W = reshape(W_wide, N*T*M, k)
``````

You should probably reorder everything so the fastest-changing dimension (k) is the first, because that is optimal for cache access in Julia, which has column-major storage. And you might be able to gain something by using StaticArrays as k and T are small. And things like `w[i, :]` should be `view(w, i, :)` as otherwise you keep making copies with those slices.

3 Likes

Nice exercise for a benchmark.

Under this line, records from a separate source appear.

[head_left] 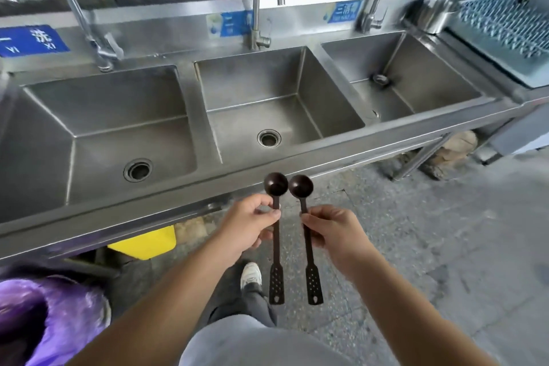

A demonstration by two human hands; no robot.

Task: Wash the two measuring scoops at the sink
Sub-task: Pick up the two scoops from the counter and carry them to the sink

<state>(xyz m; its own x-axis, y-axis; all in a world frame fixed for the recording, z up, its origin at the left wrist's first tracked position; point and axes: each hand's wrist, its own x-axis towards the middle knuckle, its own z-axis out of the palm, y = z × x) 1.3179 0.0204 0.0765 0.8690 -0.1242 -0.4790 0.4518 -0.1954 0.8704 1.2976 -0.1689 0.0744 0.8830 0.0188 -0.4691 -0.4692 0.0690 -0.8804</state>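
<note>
I hold two dark brown long-handled measuring scoops side by side, bowls up, in front of a steel three-basin sink (267, 169). My left hand (248, 224) pinches the upper handle of the left scoop (276, 249). My right hand (335, 232) pinches the upper handle of the right scoop (309, 252). Both scoops hang over the floor, just short of the sink's front rim, level with the middle basin (252, 83). Their perforated flat ends point down toward me.
Each basin has a gooseneck tap; the middle tap (261, 3) is not running. A steel pot (435, 16) and a blue-grey rack (505, 27) stand at the right. A yellow bin (148, 242) sits under the sink, a purple bag (53, 321) at lower left.
</note>
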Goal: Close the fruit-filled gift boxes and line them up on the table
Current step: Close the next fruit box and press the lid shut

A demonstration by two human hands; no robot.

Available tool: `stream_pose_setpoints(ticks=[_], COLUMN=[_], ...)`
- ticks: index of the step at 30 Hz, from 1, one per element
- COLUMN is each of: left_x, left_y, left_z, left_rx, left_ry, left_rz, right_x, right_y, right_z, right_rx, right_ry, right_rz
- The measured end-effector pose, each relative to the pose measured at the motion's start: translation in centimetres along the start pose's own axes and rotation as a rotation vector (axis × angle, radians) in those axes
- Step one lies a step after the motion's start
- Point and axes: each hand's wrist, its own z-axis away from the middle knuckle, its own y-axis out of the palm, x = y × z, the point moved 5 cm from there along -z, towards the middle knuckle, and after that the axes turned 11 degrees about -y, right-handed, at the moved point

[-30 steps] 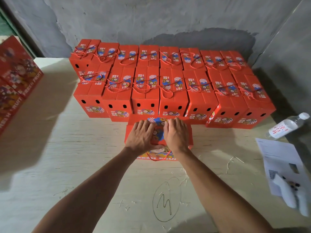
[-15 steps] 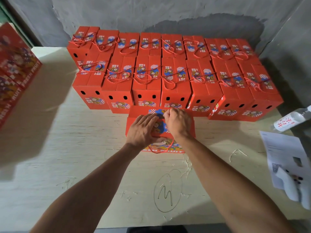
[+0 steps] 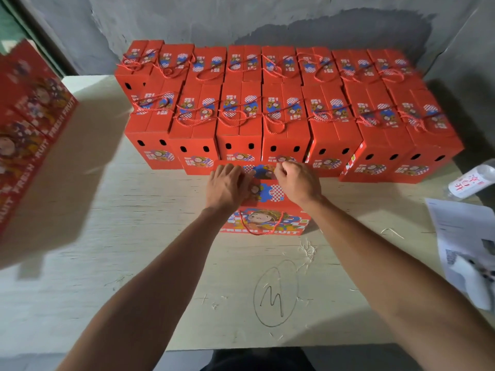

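Room: rough grey plastered wall point(image 3: 267, 20) meeting in a corner behind the pale scratched wooden worktop point(image 3: 134, 236)
Worktop marks: a pencilled oval with a scribble inside point(image 3: 276, 293), thin light scratches around it
Rows: two lines of closed red cardboard gift boxes point(image 3: 241, 124) with twisted red cord handles stand against the wall, sides touching, each front showing two dark oval holes
Box in work: red printed cardboard gift box with "FRESH FRUIT" lettering point(image 3: 267, 210) lying just in front of the near row, its red cord loop draped over the cartoon print
Left hand point(image 3: 227, 186): laid on the box top at its left side, fingers fairly straight and together, pressing down
Right hand point(image 3: 297, 180): at the box's far right edge, fingers curled and pinching there; what they pinch is too small to tell
Left edge: blurred red printed carton point(image 3: 32, 124), tilted
Right edge: clear plastic bottle with a white label point(image 3: 468, 180) lying on its side, white printed paper sheets point(image 3: 455, 231) near it
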Motion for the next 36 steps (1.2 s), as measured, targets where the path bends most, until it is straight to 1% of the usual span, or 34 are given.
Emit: stream_pose_setpoints(ticks=[4,7,11,16,19,22,24,25,27,28,30,32,36], left_x=[2.1,1.7,1.6,1.3,1.2,1.2,1.4,1.5,2.0,2.5,3.6,4.4,5.8], left_y=[-0.7,-0.5,-0.4,0.1,0.4,0.8,0.9,0.8,0.6,0.7,0.9,0.9,1.8], left_z=[-0.7,-0.7,-0.9,-1.9,-2.2,-2.2,-2.2,-2.1,-2.1,-1.9,-1.0,-0.5,0.3], left_rx=[0.0,-0.022,-0.037,0.004,0.034,0.043,0.015,0.007,0.023,0.049,0.11,0.158,0.258], left_ry=[-0.008,-0.056,-0.112,-0.192,-0.189,-0.191,-0.242,-0.279,-0.388,-0.47,-0.635,-0.733,-0.796], left_rz=[0.055,0.08,0.074,0.03,-0.004,-0.084,-0.141,-0.129,-0.009,0.079,0.242,0.372,0.62], right_x=[-1.6,-2.0,-1.5,-2.1,-2.7,-2.6,-2.6,-2.6,-2.7,-3.0,-3.7,-4.3,-4.7], right_y=[-1.8,-2.0,-1.9,-1.1,-0.7,-0.6,-0.7,-0.6,-0.5,-0.6,-0.4,0.1,0.3], right_z=[1.6,1.8,1.5,0.9,0.6,0.7,0.8,1.0,1.2,1.5,2.3,2.9,3.2], right_rx=[-0.077,-0.089,-0.109,-0.047,-0.01,-0.067,-0.113,-0.114,-0.099,-0.099,-0.076,0.011,0.065], right_ry=[0.045,0.104,0.109,0.13,0.14,0.116,0.1,0.109,0.176,0.239,0.431,0.612,0.657], right_rz=[0.083,0.162,0.176,0.156,0.148,0.152,0.181,0.217,0.288,0.263,0.076,-0.068,-0.127])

The MWE

``````using BenchmarkTools
using Random
using Distributions
using LoopVectorization
using Tullio

function transf(x, k)
transform = fill(NaN, k)
for j ∈ 1:k
transform[j] = x^j
end
return transform
end

function test1()
N = 1000
T = 3
M = 30
k = 5
w = rand(Normal(0,1), N, T)
x = rand(Normal(0,1), N, M)
W_wide = fill(NaN, M, N, T, k)
for m ∈ 1:M
for i ∈ 1:N
W_wide[m,i,:,:] = w[i,:]*transpose(transf(x[i,m], k))
end
end
W = reshape(W_wide, N*T*M, k)
end

function test2()
N = 1000
T = 3
M = 30
k = 5
w = rand(Normal(0,1), N, T)
x = rand(Normal(0,1), N, M)
W_wide = Array{Float64}(undef, M, N, T, k)
for m ∈ 1:M
for i ∈ 1:N
xj = x1 = x[i,m]
for j ∈ 1:k
for t ∈ 1:T
W_wide[m,i,t,j] = w[i,t]*xj
end
xj *= x1
end
end
end
W = reshape(W_wide, N*T*M, k)
end

function test3()
N = 1000
T = 3
M = 30
k = 5
w = rand(Normal(0,1), N, T)
x = rand(Normal(0,1), N, M)
W_wide = Array{Float64}(undef, M, N, T, k)
@turbo for m ∈ 1:M
for i ∈ 1:N
for j ∈ 1:k
for t ∈ 1:T
W_wide[m,i,t,j] = w[i,t]*x[i,m]^j
end
end
end
end
W = reshape(W_wide, N*T*M, k)
end

function test4()
N = 1000
T = 3
M = 30
k = 5
w = rand(Normal(0,1), N, T)
x = rand(Normal(0,1), N, M)
@tullio W_wide[m,i,t,j] := w[i,t]*x[i,m]^j (j ∈ 1:k)
W = reshape(W_wide, N*T*M, k)
end

function test5()
N = 1000
T = 3
M = 30
k = 5
w = rand(Normal(0,1), N, T)
x = rand(Normal(0,1), N, M)
W_wide = Array{Float64}(undef, M, N, T, k)
@tturbo for m ∈ 1:M
for i ∈ 1:N
for j ∈ 1:k
for t ∈ 1:T
W_wide[m,i,t,j] = w[i,t]*x[i,m]^j
end
end
end
end
W = reshape(W_wide, N*T*M, k)
end

Random.seed!(42)
result1 = test1()
Random.seed!(42)
result2 = test2()
@assert result2 ≈ result1
Random.seed!(42)
result3 = test3()
@assert result3 ≈ result2
Random.seed!(42)
result4 = test4()
@assert result4 ≈ result3
Random.seed!(42)
result5 = test5()
@assert result5 ≈ result4

@btime test1() setup=(Random.seed!(42))
@btime test2() setup=(Random.seed!(42))
@btime test3() setup=(Random.seed!(42))
@btime test4() setup=(Random.seed!(42))
@btime test5() setup=(Random.seed!(42))
``````

yields

``````  9.229 ms (120009 allocations: 15.13 MiB) # baseline
1.883 ms (8 allocations: 3.69 MiB) # manually optimized
856.100 μs (8 allocations: 3.69 MiB) # @turbo
696.600 μs (60 allocations: 3.69 MiB) # @tullio
465.600 μs (8 allocations: 3.69 MiB) # @tturbo
``````

Using multi threading might be slight overkill here (as I’m throwing 5 cores on the problem)…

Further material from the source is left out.